Business and Management INK

Rethinking Approaches to Management Research During Times Marked by Rare, Yet Increasingly Impactful Events

July 23, 2024 583

In this article, Vanessa C. Hasse reflects upon what drove her interest in researching rare but impactful events, as well as the implications associated with their inherent complexity and increasing frequency. The full argument is laid out in her recently published commentary, “From trailing behind to shaping the curve: Researching rare and impactful events for societal benefit,” in Business & Society.

In recent times, an increasing number of phenomena that seem rare and unexpected, even unprecedented, have unfurled upon societies around the world with massive impact. Often, the specific manifestations of such inherently complex events (e.g. artificial intelligence or infectious disease outbreaks, including the Covid-19 pandemic) are difficult to predict in foresight, leaving communities largely underprepared. The driving motivation for the recently published commentary was thus to explore how management research can aid in mitigating the negative impact such events exert upon businesses and societies at large.

As a starting point, I explored how the above examples are represented in publications across 24 leading management journals (1950-2023). The results were striking in terms of how clearly they demonstrated an inherent tendency: both phenomena remained largely absent from publications during their decades-long latencies but received sudden attention following the onset of their exponential phases. This suggests that much of management research trails behind the curve – with consequential implications for global health, economic activity, and peace. With little scholarly insights ahead of the most impactful phase, business executives and policymakers are left to determine responses that may lack in scientific grounding and rely on after-the-fact guidance that becomes outdated quickly.

I thus endeavored to explore possible reasons for this “ex-postism” tendency across management research. First, management research is rooted in a paradigm focused on deriving predictions from existing theory. While this has aided significant scientific advances, it largely incentivizes research on non-outlier phenomena. After all, how could something be studied rigorously when it has not (yet) materialized? Second, certain contexts may be overrepresented in management research. Infectious disease outbreaks, for instance, occur with relative frequency in lower-income contexts but were only reflected in publications once the Covid-19 outbreak reached pandemic status, impacting countries across all income levels. Third, quantitative conventions within management research are often based on assumptions of normal distributions, leading researchers to malleate outlier data into shape. As a result, phenomena which are rare but have the potential to exert massive impact are largely disregarded.

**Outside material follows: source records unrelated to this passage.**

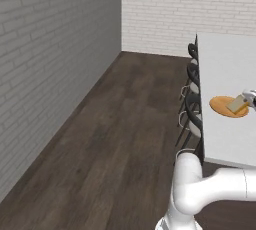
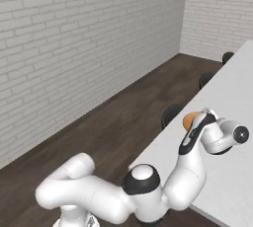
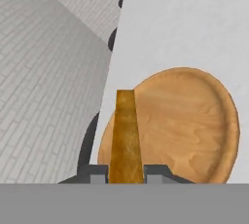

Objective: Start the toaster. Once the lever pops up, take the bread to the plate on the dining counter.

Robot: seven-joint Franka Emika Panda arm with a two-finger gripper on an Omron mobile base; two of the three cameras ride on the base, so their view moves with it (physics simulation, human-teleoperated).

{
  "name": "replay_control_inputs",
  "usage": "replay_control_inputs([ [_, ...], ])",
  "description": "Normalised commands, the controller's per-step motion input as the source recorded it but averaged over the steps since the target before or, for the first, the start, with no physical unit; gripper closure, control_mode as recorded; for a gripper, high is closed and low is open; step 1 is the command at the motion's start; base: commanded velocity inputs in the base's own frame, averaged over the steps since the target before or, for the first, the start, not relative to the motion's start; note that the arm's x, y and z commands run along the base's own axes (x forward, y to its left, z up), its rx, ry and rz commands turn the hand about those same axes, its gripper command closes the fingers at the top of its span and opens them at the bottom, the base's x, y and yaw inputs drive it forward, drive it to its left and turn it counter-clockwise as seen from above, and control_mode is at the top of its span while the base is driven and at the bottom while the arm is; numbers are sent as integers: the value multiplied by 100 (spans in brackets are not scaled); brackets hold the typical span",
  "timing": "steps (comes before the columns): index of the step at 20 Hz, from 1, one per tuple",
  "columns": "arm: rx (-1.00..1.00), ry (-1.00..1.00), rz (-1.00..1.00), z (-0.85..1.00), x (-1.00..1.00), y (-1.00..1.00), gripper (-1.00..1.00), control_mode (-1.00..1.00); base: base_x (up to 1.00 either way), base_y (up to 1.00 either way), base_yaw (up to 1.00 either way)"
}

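A dark wood-plank floor fills the open room, its boards running away toward the far wall. A grey-white brick wall lines the left side of the room, and a lighter white brick wall closes the far end; the two meet in a corner. Dark chairs with thin metal legs stand in a row on the floor, pushed close against the table's long left edge. In the right base view, rounded dark chair backs show just beside that same edge.
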Motion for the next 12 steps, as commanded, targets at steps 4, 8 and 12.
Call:
replay_control_inputs([
  [4, 0, 0, 0, -20, 26, -16, 100, -100, 0, 0, 0],
  [8, 0, 0, 0, -20, 29, -17, 100, -100, 0, 0, 0],
  [12, 0, 0, 0, -18, 19, -14, -100, -100, 0, 0, 0],
])
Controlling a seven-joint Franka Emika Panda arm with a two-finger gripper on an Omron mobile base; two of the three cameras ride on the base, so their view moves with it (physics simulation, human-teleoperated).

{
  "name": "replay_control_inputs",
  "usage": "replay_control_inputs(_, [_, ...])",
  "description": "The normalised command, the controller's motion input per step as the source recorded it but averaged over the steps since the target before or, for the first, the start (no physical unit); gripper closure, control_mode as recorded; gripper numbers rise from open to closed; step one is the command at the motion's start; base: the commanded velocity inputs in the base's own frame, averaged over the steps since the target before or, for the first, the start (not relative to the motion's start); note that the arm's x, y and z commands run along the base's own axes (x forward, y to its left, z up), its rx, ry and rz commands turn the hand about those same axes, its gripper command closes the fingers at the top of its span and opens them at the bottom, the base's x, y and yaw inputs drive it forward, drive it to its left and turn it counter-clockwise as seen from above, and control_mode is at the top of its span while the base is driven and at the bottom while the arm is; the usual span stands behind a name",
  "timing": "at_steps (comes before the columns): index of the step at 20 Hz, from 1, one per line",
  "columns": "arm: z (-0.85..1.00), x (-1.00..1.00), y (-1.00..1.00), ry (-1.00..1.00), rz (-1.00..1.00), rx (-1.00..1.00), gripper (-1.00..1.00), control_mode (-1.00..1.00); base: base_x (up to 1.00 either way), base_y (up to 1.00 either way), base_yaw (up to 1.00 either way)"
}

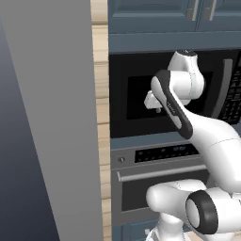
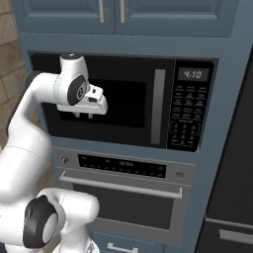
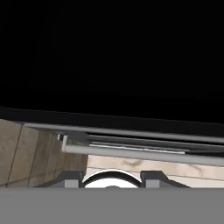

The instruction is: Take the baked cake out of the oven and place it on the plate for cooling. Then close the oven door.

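Observation:
The oven (image 2: 123, 167) is built into the wall below a black microwave. Its oven door (image 2: 138, 205) stands shut and upright, with the silver bar handle (image 2: 118, 186) across the top. The same door (image 1: 136, 194) and handle (image 1: 155, 173) appear from the left, partly behind my arm. My gripper (image 2: 83, 116) hangs in front of the microwave window, fingers pointing down, well above the handle. It is open and holds nothing (image 1: 155, 108). Looking down along the gripper (image 3: 111, 178), the handle bar (image 3: 140, 153) runs just beyond the fingertips. The cake is hidden and the plate is out of view.
The black microwave (image 2: 148, 99) with its keypad (image 2: 185, 118) sits right behind the hand. Blue cabinet doors (image 2: 113, 15) are above. A tall grey panel (image 1: 52, 122) closes off the left side, and a dark appliance front (image 2: 232, 173) stands at the right.

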Motion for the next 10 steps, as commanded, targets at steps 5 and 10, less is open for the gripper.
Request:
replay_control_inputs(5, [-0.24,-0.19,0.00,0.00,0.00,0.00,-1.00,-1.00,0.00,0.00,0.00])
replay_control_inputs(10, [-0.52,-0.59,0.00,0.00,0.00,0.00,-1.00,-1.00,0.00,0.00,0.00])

A call for a paradigm shift towards “ex-anteism” in management research is thus imperative – but actionable suggestions are non-trivial, given realities such as limited space in leading journals, opportunity costs for scholars, and reviewer inclinations towards non-outlier phenomena. Inspired by recent work from Ali Aslan Gümüsay, Juliane Reinecke, Pratima Bansal, Garima Sharma, and others, three avenues seemed most promising. First, management research can generate novel insights by tapping into the rich tradition of imaginative theorizing. Focused on critiquing plausible pathways instead of generating predictions with large degrees of freedom, these models optimize for adaptability and antifragility. Second, management research should embrace the distribution of data (including outliers) and contextualization through qualitative approaches and wider temporal/spatial lenses. Finally, to construct better warning systems, management scholars ought to lead in building widely spun co-creative knowledge networks involving a diversity of stakeholders. Especially the latter offers an opportunity for elevating the usefulness of management research for societal benefit – after all, the next unexpected event is already on its way.

Vanessa C. Hasse is an assistant professor of international business at the Ivey Business School, Western University (Canada). Her primary research interests focus on exploring firm-level responses to performance signals (including those triggered by crises/rare events) in an international context, as well as the impact cultural and temporal dimensions have on managerial decision-making.